WATCH Personnel Act of 2026
- Bill Number
- S. 4422
- Origin Chamber
- Senate
- Congress
- 119th Congress, Session 2
- Policy Area
- Transportation and Public Works
- Status
- Introduced
- Latest Action
- 2026-04-28: Read twice and referred to the Committee on Commerce, Science, and Transportation.
- Last Updated
- 2026-05-07T12:26:10Z
AI-Generated Summary
Purpose
This bill provides emergency funding to maintain essential pay and operations for Transportation Security Administration (TSA) personnel during a potential lapse in federal appropriations starting February 14, 2026. It also establishes a higher minimum salary for TSA security screeners (Transportation Security Officers, or TSOs) with future inflation adjustments and offers one-time bonuses.
Key Provisions
- Higher Minimum Pay for TSOs (Section 2):
- Sets the minimum annual salary for TSOs at $40,000 starting in fiscal year 2026 (October 1, 2025–September 30, 2026).

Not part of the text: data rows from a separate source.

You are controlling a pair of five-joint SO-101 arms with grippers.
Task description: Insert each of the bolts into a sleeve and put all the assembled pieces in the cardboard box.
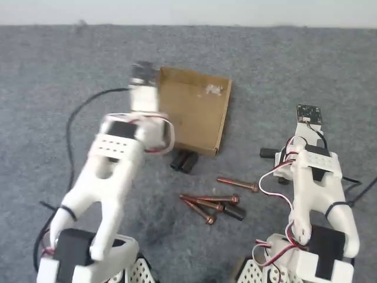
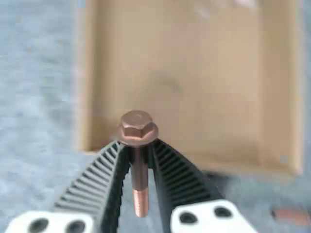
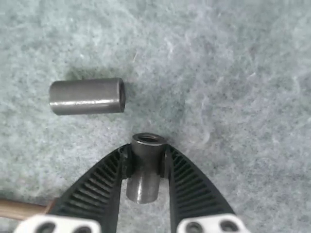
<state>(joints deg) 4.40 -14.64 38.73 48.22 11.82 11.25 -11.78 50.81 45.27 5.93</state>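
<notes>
My left gripper (image 2: 138,145) is shut on a copper bolt (image 2: 139,170) just below its hex head. It hangs over the near-left edge of the cardboard box (image 2: 194,73), which holds nothing that I can see. In the high view that gripper (image 1: 143,76) sits at the box's (image 1: 194,112) left wall. My right gripper (image 3: 146,151) is shut on a dark sleeve (image 3: 144,187) with its bore facing up, just above the grey carpet. A second sleeve (image 3: 87,96) lies on its side close by.
Three loose bolts (image 1: 209,201) lie on the carpet between the arms, with a sleeve (image 1: 234,212) beside them. Two more sleeves (image 1: 184,160) rest against the box's front wall. The right arm (image 1: 315,177) stands at the right.
</notes>
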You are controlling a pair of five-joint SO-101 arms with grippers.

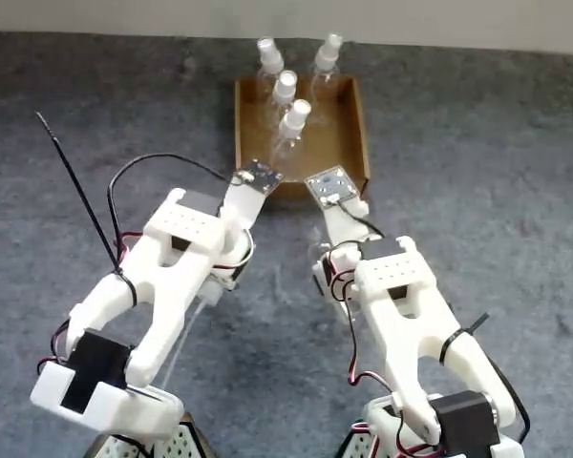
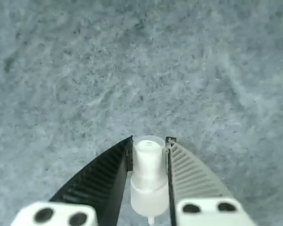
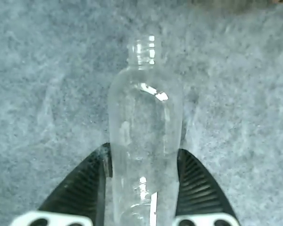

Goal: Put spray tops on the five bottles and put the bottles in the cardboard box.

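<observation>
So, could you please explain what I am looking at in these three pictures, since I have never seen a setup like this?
These are two white robot arms, the left arm and the right arm, side by side at a table with a grey felt-like cover. The high view looks down from a fixed camera above. The other two views come from a camera on each arm's wrist, looking along its claw. At the far side lies an open cardboard box with four bottles standing in it, each already capped with a sprayer. The left claw is shut on a loose white spray top. The right claw is shut on a clear bottle whose threaded neck is bare. That looks like the fifth bottle, waiting for its top.
</observation>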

- Requires annual adjustments beginning October 1, 2026, based on increases in the Consumer Price Index (CPI), a government measure of inflation for everyday goods and services.
- Adjustments round to the nearest dollar and can ignore increases under 1%.
- Emergency Funding During Shutdown (Section 3):
- Provides funds from the U.S. Treasury for TSO and other TSA employee pay, benefits, and differentials from February 14, 2026, until new appropriations are passed.
- Includes a one-time $10,000 bonus for each TSO working on February 14, 2026 (bonuses do not count as basic pay for retirement or insurance).
- Limits payments to employees affected by the funding lapse; future budgets will reimburse these costs.
- Follows rules from a prior 2025 continuing appropriations law.
- Termination (Section 4): Funding ends upon new appropriations, a budget without TSA funds, or September 30, 2026.
- Retroactive Effect (Section 5): Applies as if enacted on February 13, 2026.
Significant Changes to Existing Law
- Introduces a statutory minimum salary of $40,000 for TSOs (previously set administratively by TSA), with mandatory CPI-based inflation adjustments.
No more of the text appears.